> _THE TASK_: A full and exact copy of the listing that follows is needed.

##### DATA BELOW

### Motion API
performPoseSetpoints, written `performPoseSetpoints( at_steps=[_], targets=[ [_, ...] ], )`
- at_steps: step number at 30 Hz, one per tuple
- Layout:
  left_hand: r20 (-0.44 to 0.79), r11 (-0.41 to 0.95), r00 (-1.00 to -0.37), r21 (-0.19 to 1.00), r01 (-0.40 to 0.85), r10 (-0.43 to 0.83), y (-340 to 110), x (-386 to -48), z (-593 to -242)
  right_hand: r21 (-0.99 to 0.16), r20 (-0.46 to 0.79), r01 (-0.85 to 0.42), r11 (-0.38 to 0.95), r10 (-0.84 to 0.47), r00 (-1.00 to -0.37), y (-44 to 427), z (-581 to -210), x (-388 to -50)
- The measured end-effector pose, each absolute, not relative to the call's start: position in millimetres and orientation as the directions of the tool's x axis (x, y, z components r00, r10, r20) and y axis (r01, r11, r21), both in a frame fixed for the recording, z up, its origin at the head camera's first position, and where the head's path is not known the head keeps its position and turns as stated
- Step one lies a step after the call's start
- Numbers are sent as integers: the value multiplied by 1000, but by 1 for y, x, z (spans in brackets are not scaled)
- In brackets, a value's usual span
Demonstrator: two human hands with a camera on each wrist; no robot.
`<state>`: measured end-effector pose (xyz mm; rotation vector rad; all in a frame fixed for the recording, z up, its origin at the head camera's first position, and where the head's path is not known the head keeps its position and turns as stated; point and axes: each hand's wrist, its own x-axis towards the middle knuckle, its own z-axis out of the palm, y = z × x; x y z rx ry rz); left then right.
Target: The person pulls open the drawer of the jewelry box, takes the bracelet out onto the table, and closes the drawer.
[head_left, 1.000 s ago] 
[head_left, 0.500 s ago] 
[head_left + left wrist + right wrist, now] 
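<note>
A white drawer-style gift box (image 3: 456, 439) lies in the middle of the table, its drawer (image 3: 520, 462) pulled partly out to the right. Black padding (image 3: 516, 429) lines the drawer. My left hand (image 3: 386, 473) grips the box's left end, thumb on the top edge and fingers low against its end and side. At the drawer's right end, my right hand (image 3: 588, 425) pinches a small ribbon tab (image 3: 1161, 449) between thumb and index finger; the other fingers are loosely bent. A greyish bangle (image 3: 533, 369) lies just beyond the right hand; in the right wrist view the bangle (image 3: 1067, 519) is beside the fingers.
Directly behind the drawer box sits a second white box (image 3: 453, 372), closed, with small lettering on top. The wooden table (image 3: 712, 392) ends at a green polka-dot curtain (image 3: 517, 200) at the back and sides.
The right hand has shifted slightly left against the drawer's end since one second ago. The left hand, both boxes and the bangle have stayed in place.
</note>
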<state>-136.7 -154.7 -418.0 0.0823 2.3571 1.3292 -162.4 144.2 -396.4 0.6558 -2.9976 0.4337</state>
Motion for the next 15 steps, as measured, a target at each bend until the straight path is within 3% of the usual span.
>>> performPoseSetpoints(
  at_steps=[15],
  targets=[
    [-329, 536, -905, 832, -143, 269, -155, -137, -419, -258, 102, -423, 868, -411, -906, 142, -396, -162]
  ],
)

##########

> _COMPLETED EXERCISE_:
### Motion API
performPoseSetpoints, written `performPoseSetpoints( at_steps=[_], targets=[ [_, ...] ], )`
- at_steps: step number at 30 Hz, one per tuple
- Layout:
  left_hand: r20 (-0.44 to 0.79), r11 (-0.41 to 0.95), r00 (-1.00 to -0.37), r21 (-0.19 to 1.00), r01 (-0.40 to 0.85), r10 (-0.43 to 0.83), y (-340 to 110), x (-386 to -48), z (-593 to -242)
  right_hand: r21 (-0.99 to 0.16), r20 (-0.46 to 0.79), r01 (-0.85 to 0.42), r11 (-0.38 to 0.95), r10 (-0.84 to 0.47), r00 (-1.00 to -0.37), y (-44 to 427), z (-581 to -210), x (-388 to -50)
- The measured end-effector pose, each absolute, not relative to the call's start: position in millimetres and orientation as the directions of the tool's x axis (x, y, z components r00, r10, r20) and y axis (r01, r11, r21), both in a frame fixed for the recording, z up, its origin at the head camera's first position, and where the head's path is not known the head keeps its position and turns as stated
- Step one lies a step after the call's start
- Numbers are sent as integers: the value multiplied by 1000, but by 1 for y, x, z (spans in brackets are not scaled)
- In brackets, a value's usual span
Demonstrator: two human hands with a camera on each wrist; no robot.
`<state>`: measured end-effector pose (xyz mm; rotation vector rad; all in a frame fixed for the recording, z up, its origin at the head camera's first position, and where the head's path is not known the head keeps its position and turns as stated; point and axes: each hand's wrist, its own x-axis towards the middle knuckle, its own z-axis out of the palm, y = z × x; x y z rx ry rz); left then right.
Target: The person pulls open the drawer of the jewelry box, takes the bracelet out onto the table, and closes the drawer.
[head_left, 1.000 s ago] 
[head_left, 0.500 s ago] 
[head_left + left wrist + right wrist, now] 
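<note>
A white drawer-style gift box (image 3: 456, 439) lies in the middle of the table, its drawer (image 3: 520, 462) pulled partly out to the right. Black padding (image 3: 516, 429) lines the drawer. My left hand (image 3: 386, 473) grips the box's left end, thumb on the top edge and fingers low against its end and side. At the drawer's right end, my right hand (image 3: 588, 425) pinches a small ribbon tab (image 3: 1161, 449) between thumb and index finger; the other fingers are loosely bent. A greyish bangle (image 3: 533, 369) lies just beyond the right hand; in the right wrist view the bangle (image 3: 1067, 519) is beside the fingers.
Directly behind the drawer box sits a second white box (image 3: 453, 372), closed, with small lettering on top. The wooden table (image 3: 712, 392) ends at a green polka-dot curtain (image 3: 517, 200) at the back and sides.
The right hand has shifted slightly left against the drawer's end since one second ago. The left hand, both boxes and the bangle have stayed in place.
</note>
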<state>-136.7 -154.7 -418.0 0.0823 2.3571 1.3292 -162.4 144.2 -396.4 0.6558 -2.9976 0.4337</state>
Motion for the next 15 steps, as measured, a target at each bend until the straight path is within 3% of the usual span.
>>> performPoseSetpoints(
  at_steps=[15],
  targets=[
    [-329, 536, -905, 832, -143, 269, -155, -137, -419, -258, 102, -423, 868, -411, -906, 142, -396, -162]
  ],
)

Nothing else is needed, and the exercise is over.